La amistad es uno de los mayores regalos que uno puede tener. Los amigos son personas que poco a poco van llegando hasta lo mas profundo y puro de nuestro ser, de nuestra alma, de quienes somos y de como pensamos y actuamos. Ellos son las personas que logran cruzar esa barrera que creamos para cuidarnos de los extraños, de las personas que no conocemos y que en realidad no nos interesa conocer, hasta que llegan ellos, hasta que alguien o algunos logran hacer esas cosas que ni siquiera tu sabes que son pero que logran romper la barrera y llegar a formar parte de ti, parte de tu vida, parte de tu alma.
Los amigos son personas que saben que aún cuando las tareas del día se apoderen de tu tiempo siempre los tienes en mente, siempre buscas algún espacio de tu tiempo para aunque sea decirles hola. Los amigos saben que aún cuando ni hola puedes decirles siguen siendo personas importantes en y de tu vida.
Los amigos, los amigos, los verdaderos amigos. Esos que en medio de tu locura y prisa se quedan a tu lado para brindar alternativas. Esos amigos que te dan fuerzas cuando la necesitas para encontrar la salida.
Los amigos, seres con los cuales puedes sacar tus ocurrencias sin miedo a rechazo, sin miedo a dolencias. Amigos, amigos, los que están en las buenas y aun en las malas no se marchan. Personas que a tu corazón ensanchan. Esos seres que hasta lo mas profundo de tu ser alcanzan.

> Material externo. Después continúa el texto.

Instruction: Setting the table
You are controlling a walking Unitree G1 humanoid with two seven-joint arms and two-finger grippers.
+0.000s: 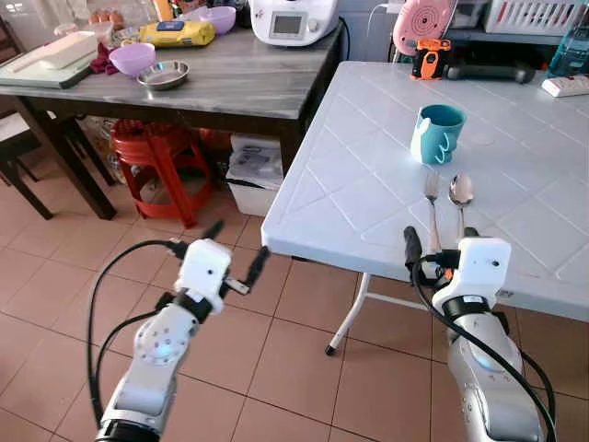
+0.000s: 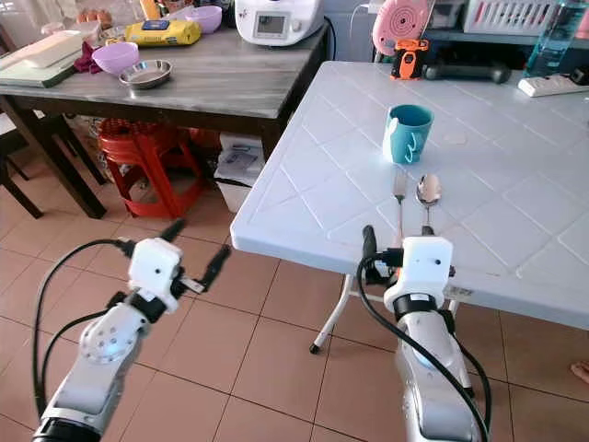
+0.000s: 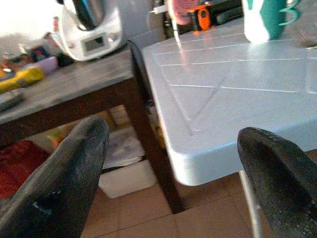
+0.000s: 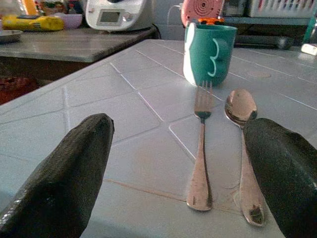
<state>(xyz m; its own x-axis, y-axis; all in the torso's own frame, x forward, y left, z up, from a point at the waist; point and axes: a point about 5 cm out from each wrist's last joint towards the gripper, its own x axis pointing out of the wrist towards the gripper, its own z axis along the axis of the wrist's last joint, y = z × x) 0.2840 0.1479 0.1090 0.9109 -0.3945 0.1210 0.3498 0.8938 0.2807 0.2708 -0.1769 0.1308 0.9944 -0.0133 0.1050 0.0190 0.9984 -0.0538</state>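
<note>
Fork point(image 1: 432, 210) & spoon point(image 1: 459, 199) side by side below teal mug point(image 1: 436, 133) on white table point(image 1: 350, 175). R gripper point(image 4: 173, 173) spread behind handles; L gripper point(image 1: 237, 250) spread off table edge.

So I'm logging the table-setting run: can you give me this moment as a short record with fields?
surface: white table
cup: teal mug, upright, beyond the cutlery
cutlery: fork and spoon side by side, fork on the robot's left, handles toward the robot
right claw: open, at the near table edge, by the cutlery handles, holding nothing
left claw: open, over the tiled floor off the table's corner, holding nothing
</note>
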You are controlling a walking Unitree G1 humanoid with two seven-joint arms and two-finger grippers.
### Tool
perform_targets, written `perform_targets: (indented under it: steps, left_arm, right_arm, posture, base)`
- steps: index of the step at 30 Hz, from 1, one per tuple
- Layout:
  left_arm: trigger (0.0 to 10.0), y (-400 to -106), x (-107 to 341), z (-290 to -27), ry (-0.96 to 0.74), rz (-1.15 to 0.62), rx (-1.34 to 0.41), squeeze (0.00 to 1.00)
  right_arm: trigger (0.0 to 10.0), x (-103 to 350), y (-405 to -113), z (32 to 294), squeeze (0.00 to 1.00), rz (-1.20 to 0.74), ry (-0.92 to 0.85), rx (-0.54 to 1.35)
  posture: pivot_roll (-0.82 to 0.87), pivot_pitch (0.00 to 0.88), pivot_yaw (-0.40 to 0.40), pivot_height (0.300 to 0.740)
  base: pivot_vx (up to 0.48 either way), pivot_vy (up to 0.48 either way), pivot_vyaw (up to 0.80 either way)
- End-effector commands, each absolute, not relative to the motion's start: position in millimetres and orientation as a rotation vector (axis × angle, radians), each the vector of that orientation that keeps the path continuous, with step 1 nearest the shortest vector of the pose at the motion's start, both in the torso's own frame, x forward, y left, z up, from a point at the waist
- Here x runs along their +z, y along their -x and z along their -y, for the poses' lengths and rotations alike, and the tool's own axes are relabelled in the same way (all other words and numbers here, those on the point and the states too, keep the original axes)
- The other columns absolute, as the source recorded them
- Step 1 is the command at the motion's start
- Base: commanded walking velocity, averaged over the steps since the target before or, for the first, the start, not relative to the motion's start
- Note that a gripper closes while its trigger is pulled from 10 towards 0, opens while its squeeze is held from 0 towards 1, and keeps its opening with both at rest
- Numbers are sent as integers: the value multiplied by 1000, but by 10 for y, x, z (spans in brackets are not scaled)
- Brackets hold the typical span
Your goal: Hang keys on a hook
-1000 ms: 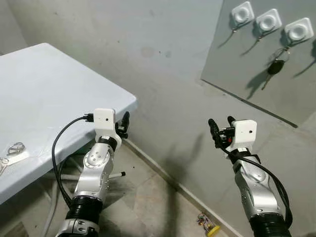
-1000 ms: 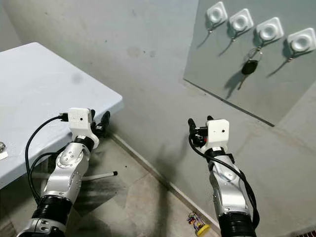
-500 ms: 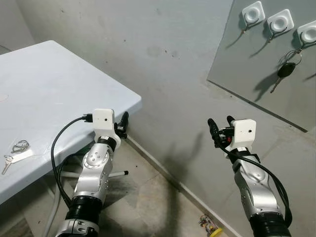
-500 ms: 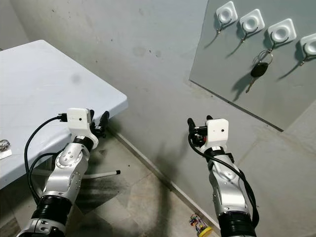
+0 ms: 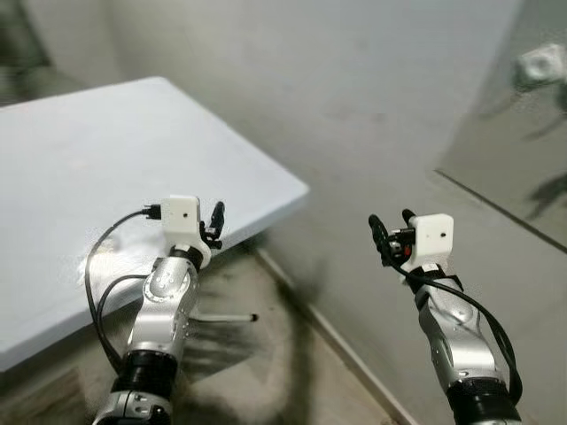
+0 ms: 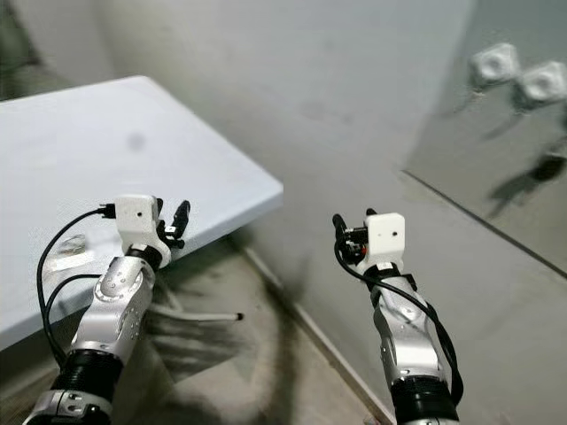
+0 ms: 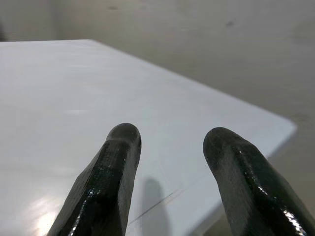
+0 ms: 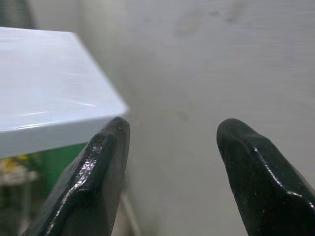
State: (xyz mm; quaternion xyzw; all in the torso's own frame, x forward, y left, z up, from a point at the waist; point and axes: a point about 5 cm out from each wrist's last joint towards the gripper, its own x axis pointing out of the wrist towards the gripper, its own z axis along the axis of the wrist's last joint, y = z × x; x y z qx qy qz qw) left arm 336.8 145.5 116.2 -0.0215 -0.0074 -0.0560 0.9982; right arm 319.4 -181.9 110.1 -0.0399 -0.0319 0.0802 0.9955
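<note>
The head views are blurred. A pale smear on the white table (image 5: 106,142) is the set of keys (image 6: 67,250), lying just left of my left arm. My left gripper (image 5: 215,220) hovers over the table's near edge, open and empty; its wrist view looks across the tabletop between its fingers (image 7: 118,147). My right gripper (image 5: 388,232) is held up in front of the grey wall, open and empty (image 8: 172,129). White hooks (image 6: 493,62) sit on a grey panel at the upper right, and a dark key (image 6: 551,168) hangs below one of them.
The table's rounded corner (image 5: 297,188) juts toward the wall. Bare stone floor (image 5: 292,372) runs between the table and the wall's skirting. A thin white rod (image 6: 213,316) lies under the table.
The whole picture has swung: the table now fills more of the left and the hook panel has slid to the right edge, so the camera has turned left. Both arms keep their pose.
</note>
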Motion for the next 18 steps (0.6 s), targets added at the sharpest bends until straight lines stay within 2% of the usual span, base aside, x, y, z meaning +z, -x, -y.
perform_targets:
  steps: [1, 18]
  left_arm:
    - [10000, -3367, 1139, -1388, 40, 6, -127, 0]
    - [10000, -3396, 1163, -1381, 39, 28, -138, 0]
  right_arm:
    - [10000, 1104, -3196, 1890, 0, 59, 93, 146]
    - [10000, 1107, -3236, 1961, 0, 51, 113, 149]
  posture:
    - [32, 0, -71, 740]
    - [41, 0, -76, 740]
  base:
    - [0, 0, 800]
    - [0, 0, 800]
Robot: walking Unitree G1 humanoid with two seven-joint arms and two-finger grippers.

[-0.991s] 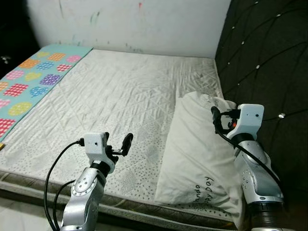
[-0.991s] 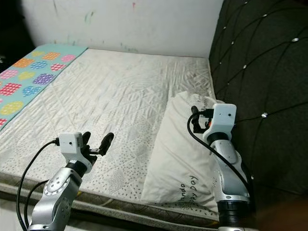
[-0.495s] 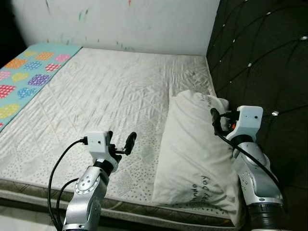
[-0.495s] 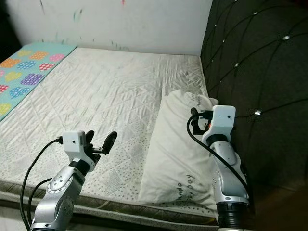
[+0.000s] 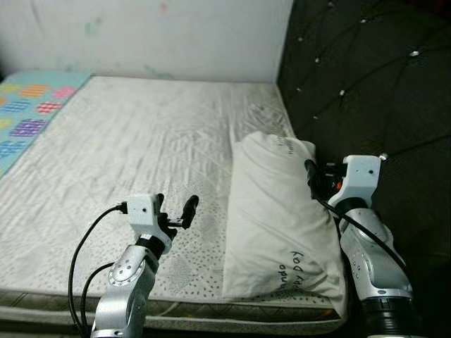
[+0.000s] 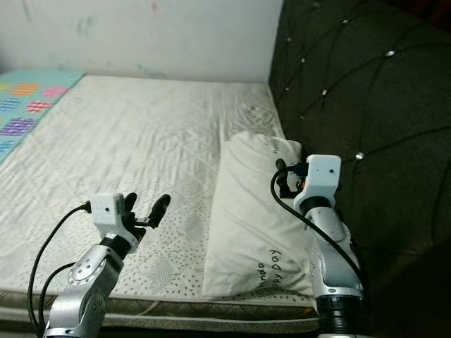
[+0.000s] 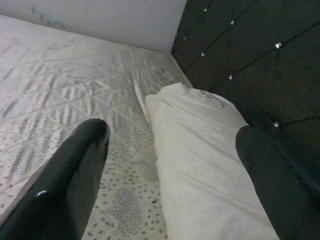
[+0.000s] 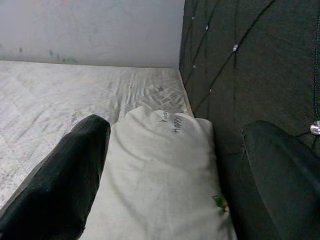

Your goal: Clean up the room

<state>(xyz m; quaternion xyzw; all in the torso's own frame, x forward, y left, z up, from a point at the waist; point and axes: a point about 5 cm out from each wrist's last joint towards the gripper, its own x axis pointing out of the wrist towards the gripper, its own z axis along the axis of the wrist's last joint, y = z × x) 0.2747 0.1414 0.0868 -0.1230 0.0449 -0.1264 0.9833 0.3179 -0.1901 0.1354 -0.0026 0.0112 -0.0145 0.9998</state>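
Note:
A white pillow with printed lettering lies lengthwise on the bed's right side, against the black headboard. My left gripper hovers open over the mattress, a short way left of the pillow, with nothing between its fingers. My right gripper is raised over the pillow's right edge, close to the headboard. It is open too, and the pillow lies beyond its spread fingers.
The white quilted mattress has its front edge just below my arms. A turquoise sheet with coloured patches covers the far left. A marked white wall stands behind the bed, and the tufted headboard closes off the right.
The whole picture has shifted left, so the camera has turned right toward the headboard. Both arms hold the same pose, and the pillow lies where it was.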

Pequeñas personas que tu vida marcan. No por un solo día sino para siempre.
Amigos míos, gracias por su calma. Gracias por la calma que su compañía lanza. Gracias por los momentos de calma en la guerra, por la fuerza que sus palabras me dan aun en la calma. Es su energía que me llena de sonrisas, palabras y risas. Los amo con mi alma.